Make UK, a trade body, said “little improvement” had been made since it conducted its first post-Brexit survey in mid-2021, with business still struggling with the effects of customs bureaucracy and logistics issues.

Make UK chief executive Stephen Phipson said British manufacturers had fought to reach other international markets but faced a “minefield of challenges” when dealing with the country’s largest trading partner. He urged the government to do more to assist trade.

“What is needed is an exports council to deliver a joined-up policy to support trade which should be incorporated into the body delivering an overarching industrial strategy here in the UK,” he added.

British trade has struggled since the introduction of the UK-EU Trade and Cooperation Agreement in January 2021, which removed the UK from the EU single market and significantly increased bureaucratic barriers to trade for exporters.

However, the Make UK 2023 Trade Bulletin noted that the EU remained a vital market for the UK, with 74 per cent of companies surveyed still exporting to the bloc despite the new challenges. 

And while the monetary value of exports was up, driven by inflation, volumes of exports in 2022 were still below pre-Brexit levels. 

The survey found that a higher proportion, 40 per cent, of surveyed manufacturers reported that export volumes to the EU were falling, compared with about one-third who said they were rising.  

Businesses also expressed concern about the impact of new border controls on imports from the bloc that the UK government is introducing from January 2024, as well as new EU requirements for its own importers, such as carbon border taxes.
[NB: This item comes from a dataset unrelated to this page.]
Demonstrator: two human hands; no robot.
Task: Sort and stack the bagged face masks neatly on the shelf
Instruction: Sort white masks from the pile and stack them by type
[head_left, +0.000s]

Make UK warned that the new measures were likely to create “additional friction between EU suppliers and supply chain customers” with 36 per cent of UK companies saying that EU companies were less willing to work with them, making it harder to win contracts.

Adrian Hanrahan, managing director of Robinson Brothers, a medium-sized chemicals producer in West Bromwich in the West Midlands that has continued to export to the EU, said that while it had been possible to preserve existing client relationships, forging new ones had become much harder.

At a recent chemical and pharmaceutical industry trade conference in Milan, Hanrahan said several companies had said the UK was “in the box marked ‘too difficult” when it came to finding suppliers and trade partners.

“We’ve had it straight from the horse’s mouth. Two German and a Belgian customer have both said to us directly: ‘Sorry Adrian, we know you do a great job, but dealing with the UK is just too much trouble now.’” 

A government spokesperson said the overwhelming majority of UK companies were continuing to export to the EU.

“We are listening to businesses and working closely with the EU to make it even easier for UK businesses to trade.”